**YOUR OBJECTIVE:** In the entries below, which lines run from the one with "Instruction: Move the" through the one with "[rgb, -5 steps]"? Repeat exactly those, both included, and no pictures.

Records from a data collection:
——

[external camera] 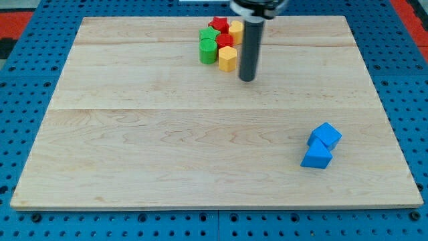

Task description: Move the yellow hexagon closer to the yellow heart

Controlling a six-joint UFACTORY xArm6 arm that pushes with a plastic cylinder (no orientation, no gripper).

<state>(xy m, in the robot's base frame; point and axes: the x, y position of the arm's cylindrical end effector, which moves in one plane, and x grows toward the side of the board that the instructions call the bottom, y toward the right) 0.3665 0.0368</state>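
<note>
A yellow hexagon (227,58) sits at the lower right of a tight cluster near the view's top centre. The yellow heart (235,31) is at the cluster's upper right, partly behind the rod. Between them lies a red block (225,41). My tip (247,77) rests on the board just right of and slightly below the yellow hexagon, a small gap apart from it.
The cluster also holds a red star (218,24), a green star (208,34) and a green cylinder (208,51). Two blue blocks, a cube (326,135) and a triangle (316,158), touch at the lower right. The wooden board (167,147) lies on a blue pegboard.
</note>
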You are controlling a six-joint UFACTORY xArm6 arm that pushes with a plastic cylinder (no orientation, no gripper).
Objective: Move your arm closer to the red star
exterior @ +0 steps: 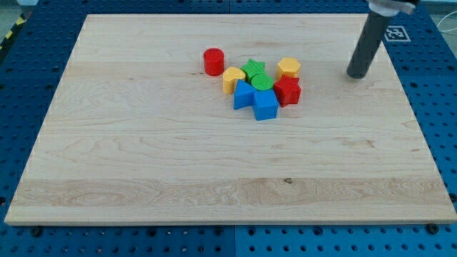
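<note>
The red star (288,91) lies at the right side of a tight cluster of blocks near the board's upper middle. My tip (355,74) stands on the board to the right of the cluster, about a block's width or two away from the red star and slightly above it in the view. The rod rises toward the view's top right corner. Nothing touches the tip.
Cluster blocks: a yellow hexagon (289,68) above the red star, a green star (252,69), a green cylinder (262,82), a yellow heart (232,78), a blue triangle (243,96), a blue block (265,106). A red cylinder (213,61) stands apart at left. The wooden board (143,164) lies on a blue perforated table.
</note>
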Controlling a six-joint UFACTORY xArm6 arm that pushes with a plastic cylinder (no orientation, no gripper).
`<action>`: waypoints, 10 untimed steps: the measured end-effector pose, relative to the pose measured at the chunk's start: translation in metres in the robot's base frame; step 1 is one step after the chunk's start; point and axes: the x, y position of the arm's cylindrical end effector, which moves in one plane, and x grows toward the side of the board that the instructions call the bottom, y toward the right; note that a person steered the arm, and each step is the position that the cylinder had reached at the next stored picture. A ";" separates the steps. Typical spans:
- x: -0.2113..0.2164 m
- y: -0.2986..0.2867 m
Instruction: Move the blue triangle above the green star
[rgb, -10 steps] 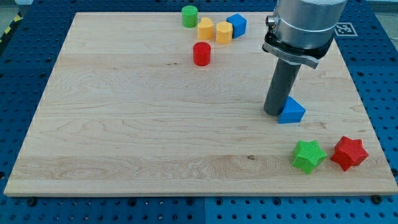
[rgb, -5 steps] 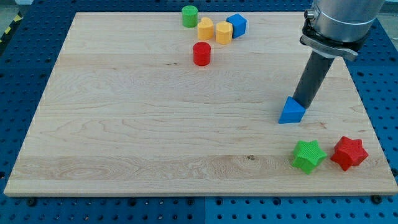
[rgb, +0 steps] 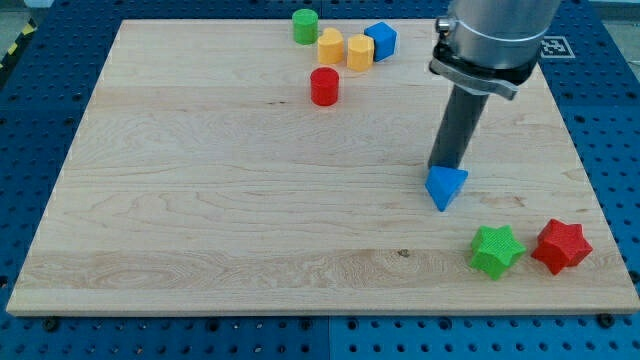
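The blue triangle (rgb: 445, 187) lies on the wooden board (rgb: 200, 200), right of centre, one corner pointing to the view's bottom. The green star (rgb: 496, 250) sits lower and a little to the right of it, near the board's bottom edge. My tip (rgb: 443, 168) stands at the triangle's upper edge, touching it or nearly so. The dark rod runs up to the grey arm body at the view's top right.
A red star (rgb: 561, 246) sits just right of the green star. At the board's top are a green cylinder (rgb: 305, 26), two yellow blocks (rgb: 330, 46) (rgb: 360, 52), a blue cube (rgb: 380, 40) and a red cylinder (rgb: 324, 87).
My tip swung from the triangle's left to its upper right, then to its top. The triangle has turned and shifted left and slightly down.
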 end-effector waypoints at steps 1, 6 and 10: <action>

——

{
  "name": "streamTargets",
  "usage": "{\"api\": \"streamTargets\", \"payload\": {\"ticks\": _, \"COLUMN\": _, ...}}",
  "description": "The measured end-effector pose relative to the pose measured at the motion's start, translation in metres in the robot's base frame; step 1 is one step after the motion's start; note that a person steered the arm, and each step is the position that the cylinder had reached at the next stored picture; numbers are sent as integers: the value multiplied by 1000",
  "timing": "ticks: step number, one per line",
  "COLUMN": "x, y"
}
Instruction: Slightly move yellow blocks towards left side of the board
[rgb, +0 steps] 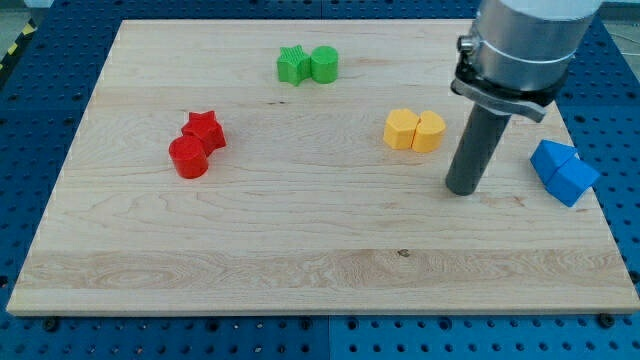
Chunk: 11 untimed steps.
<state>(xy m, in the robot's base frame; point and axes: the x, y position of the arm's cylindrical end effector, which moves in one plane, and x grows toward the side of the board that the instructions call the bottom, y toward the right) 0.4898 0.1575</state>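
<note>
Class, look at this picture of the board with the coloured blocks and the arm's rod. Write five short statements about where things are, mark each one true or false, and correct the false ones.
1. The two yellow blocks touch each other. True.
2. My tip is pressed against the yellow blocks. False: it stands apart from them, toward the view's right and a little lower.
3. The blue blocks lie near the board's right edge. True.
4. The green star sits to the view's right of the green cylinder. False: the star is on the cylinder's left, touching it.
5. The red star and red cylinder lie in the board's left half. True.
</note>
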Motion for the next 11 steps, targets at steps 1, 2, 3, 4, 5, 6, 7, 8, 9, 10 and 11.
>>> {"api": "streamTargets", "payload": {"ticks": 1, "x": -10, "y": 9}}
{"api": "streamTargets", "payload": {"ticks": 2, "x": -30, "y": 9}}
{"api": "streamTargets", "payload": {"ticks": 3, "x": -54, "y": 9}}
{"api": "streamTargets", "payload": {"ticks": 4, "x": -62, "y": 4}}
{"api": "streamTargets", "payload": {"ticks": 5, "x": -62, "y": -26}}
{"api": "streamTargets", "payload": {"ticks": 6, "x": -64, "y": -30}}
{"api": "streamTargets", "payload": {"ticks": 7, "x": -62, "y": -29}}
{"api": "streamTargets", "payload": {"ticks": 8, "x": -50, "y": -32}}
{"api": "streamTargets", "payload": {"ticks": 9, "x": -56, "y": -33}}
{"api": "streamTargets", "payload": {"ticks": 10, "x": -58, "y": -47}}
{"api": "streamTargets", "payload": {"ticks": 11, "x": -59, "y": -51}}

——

**EXERCISE ANSWER:**
Instruction: Move the blue triangle above the green star
[rgb, -10 steps] 
[rgb, -5 steps] 

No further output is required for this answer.